Unfortunately, although American Murder is about actual victims, not movie characters, Popplewell and editor Simon Barker don’t add much new to these ideas about our virtual selves. It’s undeniably riveting to watch Chris initially walk into the police station confident in his lies, only to slowly unravel once he fails his polygraph. (A female detective is especially captivating, first pretending to be his smiling buddy before eventually grilling him.) We see how actual police questioning differs from what we see on cop shows. But those rare glimpses of unfettered real life are overwhelmed by the filmmakers’ desire to provide a narrative spine that retells this sad tale through archival news coverage and various online clips. (And, of course, there need to be plot twists. It turns out that Chris did, indeed, have a mistress. She’s introduced in American Murder in a way I found insulting, playing up her attractiveness so that she’s presented as an evil homewrecker before she’s even allowed to speak.)
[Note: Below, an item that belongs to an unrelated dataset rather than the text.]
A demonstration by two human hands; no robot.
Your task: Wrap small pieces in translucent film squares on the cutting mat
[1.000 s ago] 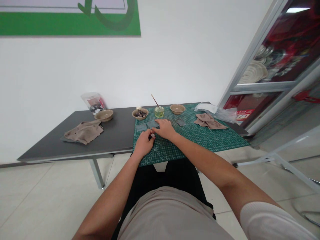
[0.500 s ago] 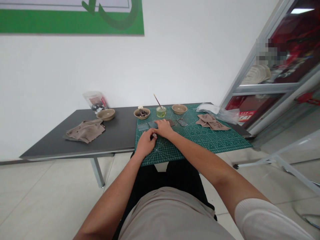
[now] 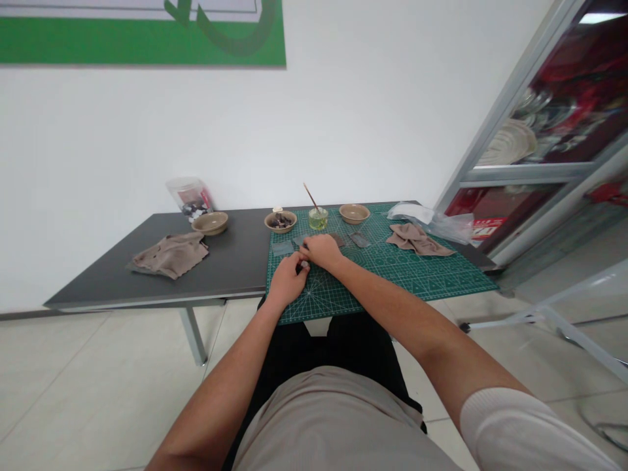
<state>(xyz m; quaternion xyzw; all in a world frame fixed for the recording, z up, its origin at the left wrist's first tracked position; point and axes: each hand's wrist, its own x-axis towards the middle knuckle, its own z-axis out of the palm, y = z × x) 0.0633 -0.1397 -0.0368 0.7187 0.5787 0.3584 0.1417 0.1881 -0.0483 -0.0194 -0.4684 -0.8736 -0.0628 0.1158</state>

Anyone who watches American Murder will be heartbroken for Shanann, as well as her young daughters and their mourning family members. But rather than peeling away the digital representation of Shanann — the happy face we meet on Facebook — to give us a sense of the actual person, the film stays on the surface. It’s a dark truth of our social-media age: What we see online from our loved ones isn’t the whole story. But for all the supposed candor of private texts and public Facebook posts, Shanann and her marriage remain a frustrating mystery.
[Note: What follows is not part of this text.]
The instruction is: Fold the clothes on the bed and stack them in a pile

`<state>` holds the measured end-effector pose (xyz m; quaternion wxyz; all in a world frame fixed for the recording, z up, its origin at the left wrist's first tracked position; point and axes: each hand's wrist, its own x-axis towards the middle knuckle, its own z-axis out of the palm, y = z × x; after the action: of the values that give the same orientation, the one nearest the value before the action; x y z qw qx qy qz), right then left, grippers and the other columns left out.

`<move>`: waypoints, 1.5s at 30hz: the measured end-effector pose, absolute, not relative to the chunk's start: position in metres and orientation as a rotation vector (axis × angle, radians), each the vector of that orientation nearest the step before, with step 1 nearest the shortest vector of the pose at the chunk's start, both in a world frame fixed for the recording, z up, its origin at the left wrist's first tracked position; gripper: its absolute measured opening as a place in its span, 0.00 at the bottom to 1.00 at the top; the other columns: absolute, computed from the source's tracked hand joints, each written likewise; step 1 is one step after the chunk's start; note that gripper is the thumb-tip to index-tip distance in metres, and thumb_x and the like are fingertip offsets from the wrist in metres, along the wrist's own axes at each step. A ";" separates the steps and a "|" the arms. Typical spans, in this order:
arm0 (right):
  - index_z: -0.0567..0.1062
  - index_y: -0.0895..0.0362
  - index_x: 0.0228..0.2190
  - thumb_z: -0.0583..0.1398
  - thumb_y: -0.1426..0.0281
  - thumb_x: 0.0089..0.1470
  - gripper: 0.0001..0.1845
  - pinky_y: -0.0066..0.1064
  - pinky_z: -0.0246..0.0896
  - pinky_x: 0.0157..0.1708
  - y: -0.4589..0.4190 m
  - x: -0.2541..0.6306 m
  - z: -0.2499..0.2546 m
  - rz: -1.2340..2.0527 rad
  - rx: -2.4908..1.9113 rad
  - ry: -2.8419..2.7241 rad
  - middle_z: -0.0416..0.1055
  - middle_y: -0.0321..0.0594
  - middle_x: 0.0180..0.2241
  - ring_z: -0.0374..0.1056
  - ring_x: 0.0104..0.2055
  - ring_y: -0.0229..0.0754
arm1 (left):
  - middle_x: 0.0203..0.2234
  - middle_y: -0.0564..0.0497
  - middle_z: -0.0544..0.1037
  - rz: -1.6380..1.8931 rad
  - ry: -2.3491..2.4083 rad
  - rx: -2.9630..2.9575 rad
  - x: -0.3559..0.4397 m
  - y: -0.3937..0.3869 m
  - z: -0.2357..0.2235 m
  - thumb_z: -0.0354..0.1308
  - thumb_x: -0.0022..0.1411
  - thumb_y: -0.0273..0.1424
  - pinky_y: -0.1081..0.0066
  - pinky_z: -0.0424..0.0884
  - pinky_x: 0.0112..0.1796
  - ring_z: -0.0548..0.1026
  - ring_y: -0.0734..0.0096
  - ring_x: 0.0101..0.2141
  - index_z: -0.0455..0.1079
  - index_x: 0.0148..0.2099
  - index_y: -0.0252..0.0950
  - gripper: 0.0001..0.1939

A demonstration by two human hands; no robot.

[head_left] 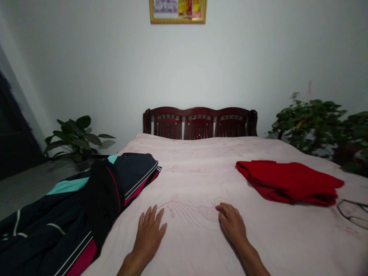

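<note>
My left hand (149,234) lies palm down on the pale pink bedsheet (189,245), its fingers spread and holding nothing. To the right, my right hand (233,225) rests on the same sheet with its fingers loosely curled together; no object shows in them. Left of my left hand is a pile of dark navy clothes (135,170) with white stripes and turquoise and magenta parts. A black garment (100,195) with a red edge lies across that pile. Beyond my right hand sits a folded red cloth (290,182), apart from the hand.
Eyeglasses (352,218) lie at the right edge. A dark wooden chair back (198,119) stands behind the covered surface. Potted plants (76,138) flank it on the left and, with denser leaves (312,124), on the right. A gold picture frame (178,21) hangs above.
</note>
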<state>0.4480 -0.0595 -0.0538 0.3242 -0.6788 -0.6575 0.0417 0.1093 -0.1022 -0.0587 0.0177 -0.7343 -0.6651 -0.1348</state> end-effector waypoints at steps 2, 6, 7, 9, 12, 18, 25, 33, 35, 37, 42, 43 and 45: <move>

At only about 85 minutes, the film doesn’t pretend to be a definitive portrait, and I don’t doubt its makers’ honorable, heartfelt intentions. But in its pursuit of offering us the unfiltered intimacy of a marriage as it was falling apart, American Murder in some ways cheapens the seriousness of its purpose. The movie doesn’t bring Shanann Watts back to life so much as it invites us to scroll through her online remnants. American Murder wants to sound an alarm about domestic violence, but the film has little to say about why these crimes happen or what the warning signs are. I ended up feeling doubly horrible for Shanann and her girls — first because of what happened to them and second for the way their lives are put on display in this documentary. There aren’t revelations here — only the grim reminder that there’s an audience that will eagerly log on to soak it up.